Last night was date night, and, despite the very rainy evening, it was spectacular. Dinner at Burger Republic followed by a Sam's Place concert at the Ryman.

If I said cool things like live music is my jam, then I would say that. Live music is my favorite thing in the entire world. Whether it's a concert that you sing at the top of your lungs, clap, dance to the music and fully participate or whether it's a more casual quiet environment like last night at the Ryman. Whether it's music so loud you can feel the beat of the drums mimicking the beat of your own heart or whether the sound of the notes wash over you - my favorite thing ever. We're planning to go back just as soon as possible.

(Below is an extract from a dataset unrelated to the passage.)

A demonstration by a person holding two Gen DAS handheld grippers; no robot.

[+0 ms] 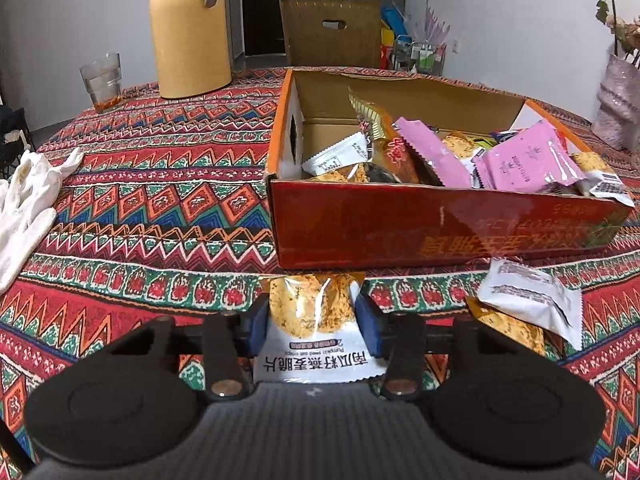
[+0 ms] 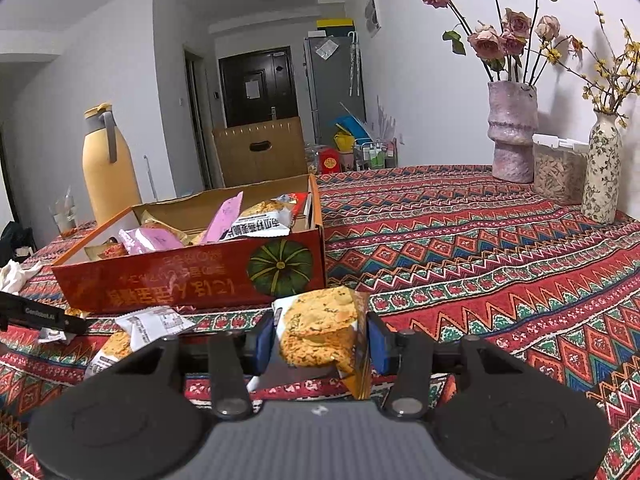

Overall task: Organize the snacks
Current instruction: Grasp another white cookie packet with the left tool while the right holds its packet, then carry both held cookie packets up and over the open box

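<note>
Left gripper (image 1: 311, 316) fingers clamped on an oat crisp packet (image 1: 310, 332) lying on the desk (image 1: 160, 208). Right gripper (image 2: 320, 338) fingers grasping another oat crisp pack (image 2: 320, 330). Behind both, snack-filled red box (image 1: 440, 224).

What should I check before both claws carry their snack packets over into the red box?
1. Left claw shut on the oat crisp packet: ok, both pads press its sides.
2. Right claw shut on its cracker packet: ok, the packet is pinched and crumpled.
3. Red box open on top: ok.
4. Room inside the box: ok at the left end, the right part is heaped with packets.
5. Loose packets on the tablecloth by the box front: not ok, still to be collected.
6. Whether the left packet is lifted off the cloth: cannot tell.
</note>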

NeedtoBreathe is my absolute favorite band (they have been at the top of my concert wish list for 2 years now), and they were on stage for just a few songs, but it was pretty spectacular. The guitar mic went out at the beginning of their Rivers of Wasteland song, and they both just unplugged both guitars, pulled the third guy from the piano, stepped to the front of the stage and sang. Because of the Ryman's small atmosphere, we could still hear perfectly. I will forever remember the sound of the crowd whispering quietly along and our feet tapping out the rhythm on the wooden floors. It was pretty magical. The sound of "oh if God is on our side, who can be against us" sang in a chorus of several thousand people was awesome.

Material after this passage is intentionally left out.